Here is the second part of How to Do A Close Reading of a Prose Passage.
8. Find and highlight any vivid imagery or description in the passage. Not all prose passages will contain vivid imagery, but most will have at least some. Anything that creates an image in your mind counts as a description. What emotions or ideas are created by the imagery? Don’t worry if they seem random or unrelated. Just take notes on all of it, and keep coming back to that theme statement.
9. Next look for repetition. What words or phrases are repeated in the passage? What is the effect of that repetition on the reader? How does it make you feel or what does it make you think about? Take notes again and think about that theme statement.
10. Now check out the punctuation and sentence structure or syntax. Are there any interesting uses? Run-ons and fragments aren’t mistakes in well-written literature; they are used for effect. Are the sentences long or short? Are there colons or semicolons? Are there any places where the normal word order is altered or shifts? Take note of whatever you notice, and again, think about the effect on the reader; if you feel confused or uncomfortable or
excited when you read the passage, just keep taking notes.
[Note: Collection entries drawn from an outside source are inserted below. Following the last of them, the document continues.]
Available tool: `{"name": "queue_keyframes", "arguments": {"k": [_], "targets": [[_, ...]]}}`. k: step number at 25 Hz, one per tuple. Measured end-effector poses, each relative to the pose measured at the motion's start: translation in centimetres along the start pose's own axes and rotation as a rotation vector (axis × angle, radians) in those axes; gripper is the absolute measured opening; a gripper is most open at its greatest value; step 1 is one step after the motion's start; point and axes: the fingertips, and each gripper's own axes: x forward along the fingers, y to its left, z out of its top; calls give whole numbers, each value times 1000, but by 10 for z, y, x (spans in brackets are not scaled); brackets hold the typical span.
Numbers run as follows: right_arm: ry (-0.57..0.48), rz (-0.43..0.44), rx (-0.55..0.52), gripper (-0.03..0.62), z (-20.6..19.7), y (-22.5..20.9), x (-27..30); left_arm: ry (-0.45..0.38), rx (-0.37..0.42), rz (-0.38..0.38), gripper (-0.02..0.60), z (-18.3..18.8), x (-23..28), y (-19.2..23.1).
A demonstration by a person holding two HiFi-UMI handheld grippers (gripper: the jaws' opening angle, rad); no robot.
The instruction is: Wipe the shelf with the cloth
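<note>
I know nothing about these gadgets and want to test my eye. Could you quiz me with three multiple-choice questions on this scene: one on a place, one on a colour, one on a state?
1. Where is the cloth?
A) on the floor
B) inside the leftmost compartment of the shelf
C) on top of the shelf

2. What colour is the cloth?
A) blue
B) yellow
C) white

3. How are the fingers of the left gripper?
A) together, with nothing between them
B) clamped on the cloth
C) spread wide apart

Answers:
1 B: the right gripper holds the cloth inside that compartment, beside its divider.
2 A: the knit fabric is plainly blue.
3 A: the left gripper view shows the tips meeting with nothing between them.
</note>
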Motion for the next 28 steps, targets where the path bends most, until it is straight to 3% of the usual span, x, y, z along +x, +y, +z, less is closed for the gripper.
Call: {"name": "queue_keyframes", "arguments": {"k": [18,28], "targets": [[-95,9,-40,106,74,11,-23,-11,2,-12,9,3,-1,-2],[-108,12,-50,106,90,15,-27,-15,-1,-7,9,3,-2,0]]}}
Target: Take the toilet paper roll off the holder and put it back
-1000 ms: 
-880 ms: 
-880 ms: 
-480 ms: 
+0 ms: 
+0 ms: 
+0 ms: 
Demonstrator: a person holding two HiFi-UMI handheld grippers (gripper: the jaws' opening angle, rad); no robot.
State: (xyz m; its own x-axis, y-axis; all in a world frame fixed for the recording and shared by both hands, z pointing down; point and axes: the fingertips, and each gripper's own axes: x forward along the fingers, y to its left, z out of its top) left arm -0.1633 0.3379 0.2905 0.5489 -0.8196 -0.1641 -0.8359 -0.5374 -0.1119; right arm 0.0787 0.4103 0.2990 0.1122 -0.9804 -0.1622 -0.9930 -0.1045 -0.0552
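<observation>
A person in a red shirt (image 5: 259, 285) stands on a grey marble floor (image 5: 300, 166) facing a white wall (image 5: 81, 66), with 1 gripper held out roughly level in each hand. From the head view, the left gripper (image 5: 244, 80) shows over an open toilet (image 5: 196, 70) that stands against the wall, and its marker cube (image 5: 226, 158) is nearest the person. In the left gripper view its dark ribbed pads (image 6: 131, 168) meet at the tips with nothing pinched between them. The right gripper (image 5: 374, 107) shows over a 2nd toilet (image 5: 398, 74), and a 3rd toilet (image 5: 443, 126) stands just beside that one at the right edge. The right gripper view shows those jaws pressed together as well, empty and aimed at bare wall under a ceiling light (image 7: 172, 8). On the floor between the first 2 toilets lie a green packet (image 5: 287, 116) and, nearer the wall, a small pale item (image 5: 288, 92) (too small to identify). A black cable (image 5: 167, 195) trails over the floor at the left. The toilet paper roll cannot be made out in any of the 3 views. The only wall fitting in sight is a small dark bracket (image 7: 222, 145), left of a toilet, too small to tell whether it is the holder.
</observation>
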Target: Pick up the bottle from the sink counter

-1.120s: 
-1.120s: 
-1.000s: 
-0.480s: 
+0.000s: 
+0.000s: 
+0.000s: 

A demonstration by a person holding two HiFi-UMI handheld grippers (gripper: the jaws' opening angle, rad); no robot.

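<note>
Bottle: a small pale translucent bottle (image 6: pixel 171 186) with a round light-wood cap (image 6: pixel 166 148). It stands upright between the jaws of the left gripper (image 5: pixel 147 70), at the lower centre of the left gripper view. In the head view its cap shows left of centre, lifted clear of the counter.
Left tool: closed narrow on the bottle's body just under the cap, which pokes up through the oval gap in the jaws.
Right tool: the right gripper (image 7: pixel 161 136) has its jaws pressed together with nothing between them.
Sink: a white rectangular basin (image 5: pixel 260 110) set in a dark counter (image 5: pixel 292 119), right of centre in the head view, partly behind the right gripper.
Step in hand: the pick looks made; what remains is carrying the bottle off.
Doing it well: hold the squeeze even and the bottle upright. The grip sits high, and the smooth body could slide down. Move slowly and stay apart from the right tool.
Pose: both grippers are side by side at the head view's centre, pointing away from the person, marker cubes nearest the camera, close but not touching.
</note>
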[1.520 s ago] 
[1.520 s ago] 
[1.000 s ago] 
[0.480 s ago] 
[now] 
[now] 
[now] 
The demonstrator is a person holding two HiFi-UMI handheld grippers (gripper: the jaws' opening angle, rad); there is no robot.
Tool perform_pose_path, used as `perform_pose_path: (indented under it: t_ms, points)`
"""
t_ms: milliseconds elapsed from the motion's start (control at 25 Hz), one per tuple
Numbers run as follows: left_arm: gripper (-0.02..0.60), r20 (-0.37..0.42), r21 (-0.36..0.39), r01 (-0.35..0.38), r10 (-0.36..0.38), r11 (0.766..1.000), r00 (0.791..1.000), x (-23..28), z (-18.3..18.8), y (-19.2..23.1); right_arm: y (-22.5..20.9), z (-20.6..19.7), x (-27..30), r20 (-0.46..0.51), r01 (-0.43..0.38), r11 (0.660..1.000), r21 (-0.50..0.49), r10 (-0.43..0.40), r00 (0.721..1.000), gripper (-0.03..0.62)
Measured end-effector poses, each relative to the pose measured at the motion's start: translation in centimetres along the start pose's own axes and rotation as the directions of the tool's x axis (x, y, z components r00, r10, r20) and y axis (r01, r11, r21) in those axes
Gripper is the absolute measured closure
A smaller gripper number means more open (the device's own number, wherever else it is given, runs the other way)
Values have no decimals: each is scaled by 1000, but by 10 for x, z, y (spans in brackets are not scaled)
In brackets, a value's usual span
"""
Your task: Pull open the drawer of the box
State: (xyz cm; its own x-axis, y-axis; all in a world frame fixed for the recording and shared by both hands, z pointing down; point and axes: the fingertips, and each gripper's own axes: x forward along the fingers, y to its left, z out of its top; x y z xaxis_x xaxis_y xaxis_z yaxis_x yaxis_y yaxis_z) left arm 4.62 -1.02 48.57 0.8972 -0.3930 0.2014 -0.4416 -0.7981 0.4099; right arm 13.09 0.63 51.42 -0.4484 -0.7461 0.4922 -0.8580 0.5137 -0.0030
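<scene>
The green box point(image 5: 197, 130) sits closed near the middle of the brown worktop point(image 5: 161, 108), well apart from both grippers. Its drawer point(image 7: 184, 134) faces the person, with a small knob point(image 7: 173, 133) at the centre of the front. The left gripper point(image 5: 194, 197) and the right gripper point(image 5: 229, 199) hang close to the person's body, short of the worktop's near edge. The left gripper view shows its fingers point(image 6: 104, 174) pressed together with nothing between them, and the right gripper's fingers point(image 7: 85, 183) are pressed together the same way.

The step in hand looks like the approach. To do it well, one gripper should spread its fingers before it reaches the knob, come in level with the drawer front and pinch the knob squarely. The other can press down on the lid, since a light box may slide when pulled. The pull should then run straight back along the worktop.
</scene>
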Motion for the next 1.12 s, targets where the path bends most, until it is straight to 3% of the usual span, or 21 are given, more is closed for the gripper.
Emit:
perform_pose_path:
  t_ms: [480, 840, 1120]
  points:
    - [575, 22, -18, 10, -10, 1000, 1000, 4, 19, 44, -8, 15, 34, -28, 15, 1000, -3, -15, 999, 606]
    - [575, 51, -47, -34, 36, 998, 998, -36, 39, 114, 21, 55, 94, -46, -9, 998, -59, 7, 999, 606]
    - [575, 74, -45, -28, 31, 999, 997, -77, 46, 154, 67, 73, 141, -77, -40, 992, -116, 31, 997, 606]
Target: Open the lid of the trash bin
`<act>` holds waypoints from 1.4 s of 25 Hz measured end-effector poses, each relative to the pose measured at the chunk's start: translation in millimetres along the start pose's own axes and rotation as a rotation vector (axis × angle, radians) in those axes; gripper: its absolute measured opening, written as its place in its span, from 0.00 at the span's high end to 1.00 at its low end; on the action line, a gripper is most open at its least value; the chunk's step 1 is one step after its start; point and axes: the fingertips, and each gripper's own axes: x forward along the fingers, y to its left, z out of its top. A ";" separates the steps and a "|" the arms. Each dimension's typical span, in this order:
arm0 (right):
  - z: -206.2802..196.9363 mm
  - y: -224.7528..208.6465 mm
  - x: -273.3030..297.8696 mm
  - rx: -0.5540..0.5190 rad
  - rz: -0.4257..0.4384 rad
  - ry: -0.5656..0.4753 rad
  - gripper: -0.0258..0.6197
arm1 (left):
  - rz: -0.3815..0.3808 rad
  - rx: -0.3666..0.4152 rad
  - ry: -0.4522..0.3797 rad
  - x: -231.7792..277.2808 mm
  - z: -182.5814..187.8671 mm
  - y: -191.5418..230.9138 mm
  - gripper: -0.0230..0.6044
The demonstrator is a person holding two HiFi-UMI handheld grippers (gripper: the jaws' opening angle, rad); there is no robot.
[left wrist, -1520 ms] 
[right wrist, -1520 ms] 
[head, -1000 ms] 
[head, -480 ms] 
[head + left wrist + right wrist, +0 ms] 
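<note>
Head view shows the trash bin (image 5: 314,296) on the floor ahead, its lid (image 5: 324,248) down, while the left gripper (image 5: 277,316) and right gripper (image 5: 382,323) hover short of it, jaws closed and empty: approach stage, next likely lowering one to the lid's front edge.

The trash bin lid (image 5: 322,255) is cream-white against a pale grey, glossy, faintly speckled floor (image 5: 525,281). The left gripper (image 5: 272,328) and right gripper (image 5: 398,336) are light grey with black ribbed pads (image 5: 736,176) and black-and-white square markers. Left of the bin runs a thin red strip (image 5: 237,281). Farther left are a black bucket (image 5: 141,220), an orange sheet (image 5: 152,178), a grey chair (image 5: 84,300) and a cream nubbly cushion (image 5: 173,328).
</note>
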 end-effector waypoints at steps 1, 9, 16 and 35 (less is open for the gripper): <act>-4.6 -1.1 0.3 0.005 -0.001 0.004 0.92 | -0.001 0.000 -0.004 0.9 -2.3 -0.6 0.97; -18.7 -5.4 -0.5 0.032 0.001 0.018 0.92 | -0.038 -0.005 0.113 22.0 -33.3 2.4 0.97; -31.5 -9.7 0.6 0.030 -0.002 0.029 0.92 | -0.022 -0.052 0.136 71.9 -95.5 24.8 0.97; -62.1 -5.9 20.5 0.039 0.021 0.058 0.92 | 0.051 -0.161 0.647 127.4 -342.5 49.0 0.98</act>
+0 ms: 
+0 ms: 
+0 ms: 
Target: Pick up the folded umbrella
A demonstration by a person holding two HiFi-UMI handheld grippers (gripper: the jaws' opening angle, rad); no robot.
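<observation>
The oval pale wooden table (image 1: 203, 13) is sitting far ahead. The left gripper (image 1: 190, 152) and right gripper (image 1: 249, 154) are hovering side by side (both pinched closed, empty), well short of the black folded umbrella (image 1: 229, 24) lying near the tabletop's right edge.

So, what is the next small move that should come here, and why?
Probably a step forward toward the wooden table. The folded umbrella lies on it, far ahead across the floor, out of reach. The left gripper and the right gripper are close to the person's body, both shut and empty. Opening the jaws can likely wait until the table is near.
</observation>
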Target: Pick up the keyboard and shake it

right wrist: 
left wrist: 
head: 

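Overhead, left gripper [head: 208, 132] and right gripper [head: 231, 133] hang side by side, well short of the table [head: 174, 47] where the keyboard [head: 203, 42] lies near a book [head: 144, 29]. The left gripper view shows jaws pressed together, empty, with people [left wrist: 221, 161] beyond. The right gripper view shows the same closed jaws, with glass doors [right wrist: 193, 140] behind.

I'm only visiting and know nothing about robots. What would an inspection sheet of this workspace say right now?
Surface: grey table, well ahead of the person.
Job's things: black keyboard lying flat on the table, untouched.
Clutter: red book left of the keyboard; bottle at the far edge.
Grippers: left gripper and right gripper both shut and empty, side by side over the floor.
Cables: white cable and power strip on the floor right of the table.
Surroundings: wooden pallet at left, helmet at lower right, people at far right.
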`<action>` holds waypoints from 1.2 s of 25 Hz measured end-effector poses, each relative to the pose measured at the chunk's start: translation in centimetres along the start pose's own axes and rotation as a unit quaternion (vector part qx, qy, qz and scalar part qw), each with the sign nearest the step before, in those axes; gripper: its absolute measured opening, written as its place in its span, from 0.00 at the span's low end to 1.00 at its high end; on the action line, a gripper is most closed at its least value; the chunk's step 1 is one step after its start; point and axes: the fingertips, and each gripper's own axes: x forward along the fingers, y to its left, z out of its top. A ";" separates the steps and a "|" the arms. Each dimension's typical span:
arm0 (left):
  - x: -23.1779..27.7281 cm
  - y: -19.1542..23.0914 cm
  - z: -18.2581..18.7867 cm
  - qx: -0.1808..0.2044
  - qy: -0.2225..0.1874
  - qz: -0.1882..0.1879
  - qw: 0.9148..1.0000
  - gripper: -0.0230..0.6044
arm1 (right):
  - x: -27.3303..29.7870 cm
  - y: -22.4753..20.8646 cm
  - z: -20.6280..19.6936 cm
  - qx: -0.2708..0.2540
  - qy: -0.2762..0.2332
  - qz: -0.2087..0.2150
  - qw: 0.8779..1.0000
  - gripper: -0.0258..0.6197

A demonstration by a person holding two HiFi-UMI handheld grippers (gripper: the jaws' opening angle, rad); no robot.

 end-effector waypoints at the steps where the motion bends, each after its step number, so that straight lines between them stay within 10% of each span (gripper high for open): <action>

11. Look for places where the text seems to break down. What did you expect but didn’t find? What has the author left out? What is not said or stated or explained? Where can you find paradoxes or places that contradict each other? What is still confusing or awkward or uncomfortable? Where does the narrator or the author seem conflicted or caught up or contradict themselves? Don’t assume that the author has made a mistake or that your impressions are incorrect; chances are that you are reacting the way that the passage was intended to make you react. Keep taking notes.
12. Think about how the passage relates to the bigger themes of the text (if you have read the whole piece). How does this small piece make the same points as the rest of the text? How does it contradict those main ideas? How does it relate to other key scenes or parts? What other scenes or sentences or passages come to mind when you read this passage? What role does this piece play in developing the themes of the text as a whole?
13. Revise your theme statement on the passage, incorporating everything that you have discovered about it by following all of the steps here. What point does the author want you to learn as a result of reading this passage? What big question does your theme statement answer? What do you now understand about the author’s ideas on life or human nature?
14. Go back and highlight the elements of the passage that are most important to your revised theme statement.
15. Spend a few minutes writing about what you’ve found in a quick reaction. This shouldn’t be a real essay, just a chance to get down your ideas while they’re still fresh in your mind.